» **Required work**: Write out the whole listing, matching it exactly.

*** Information shown

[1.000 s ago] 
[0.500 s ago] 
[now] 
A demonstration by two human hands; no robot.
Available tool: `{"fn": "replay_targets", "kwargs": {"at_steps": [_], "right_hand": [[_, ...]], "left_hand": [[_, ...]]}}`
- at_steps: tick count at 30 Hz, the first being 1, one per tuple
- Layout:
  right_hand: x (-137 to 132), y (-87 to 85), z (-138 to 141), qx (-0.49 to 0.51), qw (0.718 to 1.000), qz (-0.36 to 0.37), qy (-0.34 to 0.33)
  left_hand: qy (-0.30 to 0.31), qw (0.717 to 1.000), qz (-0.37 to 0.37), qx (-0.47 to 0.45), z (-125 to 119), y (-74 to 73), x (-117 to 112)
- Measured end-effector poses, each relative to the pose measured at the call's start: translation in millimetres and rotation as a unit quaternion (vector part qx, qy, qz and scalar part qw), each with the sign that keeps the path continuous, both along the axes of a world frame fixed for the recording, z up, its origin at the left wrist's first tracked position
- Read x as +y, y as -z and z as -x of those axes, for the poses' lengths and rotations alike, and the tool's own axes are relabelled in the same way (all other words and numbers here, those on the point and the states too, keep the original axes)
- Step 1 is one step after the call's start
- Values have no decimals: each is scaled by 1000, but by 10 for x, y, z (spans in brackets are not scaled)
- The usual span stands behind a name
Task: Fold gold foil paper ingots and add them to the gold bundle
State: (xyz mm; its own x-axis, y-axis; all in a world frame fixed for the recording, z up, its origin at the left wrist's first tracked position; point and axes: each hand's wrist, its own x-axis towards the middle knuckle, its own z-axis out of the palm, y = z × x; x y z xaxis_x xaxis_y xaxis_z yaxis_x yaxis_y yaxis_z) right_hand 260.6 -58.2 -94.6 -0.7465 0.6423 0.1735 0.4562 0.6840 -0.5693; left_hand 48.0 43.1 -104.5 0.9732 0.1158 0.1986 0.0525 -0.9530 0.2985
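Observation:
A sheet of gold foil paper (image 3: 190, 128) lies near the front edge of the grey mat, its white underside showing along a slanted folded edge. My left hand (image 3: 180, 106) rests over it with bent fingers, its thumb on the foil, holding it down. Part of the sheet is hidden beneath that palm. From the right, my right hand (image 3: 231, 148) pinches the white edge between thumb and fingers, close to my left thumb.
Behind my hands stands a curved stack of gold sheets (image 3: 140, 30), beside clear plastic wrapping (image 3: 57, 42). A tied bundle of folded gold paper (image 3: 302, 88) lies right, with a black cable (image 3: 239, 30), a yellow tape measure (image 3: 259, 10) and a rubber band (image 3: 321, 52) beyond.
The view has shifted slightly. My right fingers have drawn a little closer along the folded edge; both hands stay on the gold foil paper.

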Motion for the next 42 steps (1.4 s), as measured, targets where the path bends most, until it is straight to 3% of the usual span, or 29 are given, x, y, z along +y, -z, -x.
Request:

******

» **Finished task**:
[1.000 s ago] 
[0.500 s ago] 
[now] 
A demonstration by two human hands; no robot.
Available tool: `{"fn": "replay_targets", "kwargs": {"at_steps": [_], "right_hand": [[_, ...]], "left_hand": [[_, ...]]}}`
- at_steps: tick count at 30 Hz, the first being 1, one per tuple
- Layout:
  right_hand: x (-137 to 132), y (-87 to 85), z (-138 to 141), qx (-0.49 to 0.51), qw (0.718 to 1.000), qz (-0.36 to 0.37), qy (-0.34 to 0.33)
  left_hand: qy (-0.30 to 0.31), qw (0.717 to 1.000), qz (-0.37 to 0.37), qx (-0.47 to 0.45), z (-125 to 119), y (-74 to 73), x (-117 to 112)
- Measured end-effector poses, each relative to the pose measured at the call's start: translation in millimetres and rotation as a unit quaternion (vector part qx, qy, qz and scalar part qw), each with the sign that keeps the path continuous, both along the axes of a world frame fixed for the recording, z up, its origin at the left wrist's first tracked position
- Read x as +y, y as -z and z as -x of those axes, for the poses' lengths and rotations alike, and the tool's own axes are relabelled in the same way (all other words and numbers here, those on the point and the states too, keep the original axes)
- Step 1 is one step after the call's start
- Values have no decimals: each is scaled by 1000, but by 10 for x, y, z (spans in brackets are not scaled)
- The usual span stands behind a name
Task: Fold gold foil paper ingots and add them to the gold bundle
State: (xyz mm; its own x-axis, y-axis; all in a world frame fixed for the recording, z up, its origin at the left wrist's first tracked position; point and axes: each hand's wrist, its own x-axis towards the middle knuckle, its own z-axis out of the palm, y = z × x; x y z xaxis_x xaxis_y xaxis_z yaxis_x yaxis_y yaxis_z) right_hand 260.6 -58.2 -94.6 -0.7465 0.6423 0.1735 0.4562 0.6840 -0.5693; left_hand 48.0 43.1 -104.5 0.9732 0.1158 0.1986 0.0525 -0.9530 0.2985
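Observation:
A sheet of gold foil paper (image 3: 190, 128) lies near the front edge of the grey mat, its white underside showing along a slanted folded edge. My left hand (image 3: 180, 106) rests over it with bent fingers, its thumb on the foil, holding it down. Part of the sheet is hidden beneath that palm. From the right, my right hand (image 3: 231, 148) pinches the white edge between thumb and fingers, close to my left thumb.
Behind my hands stands a curved stack of gold sheets (image 3: 140, 30), beside clear plastic wrapping (image 3: 57, 42). A tied bundle of folded gold paper (image 3: 302, 88) lies right, with a black cable (image 3: 239, 30), a yellow tape measure (image 3: 259, 10) and a rubber band (image 3: 321, 52) beyond.
The view has shifted slightly. My right fingers have drawn a little closer along the folded edge; both hands stay on the gold foil paper.
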
Motion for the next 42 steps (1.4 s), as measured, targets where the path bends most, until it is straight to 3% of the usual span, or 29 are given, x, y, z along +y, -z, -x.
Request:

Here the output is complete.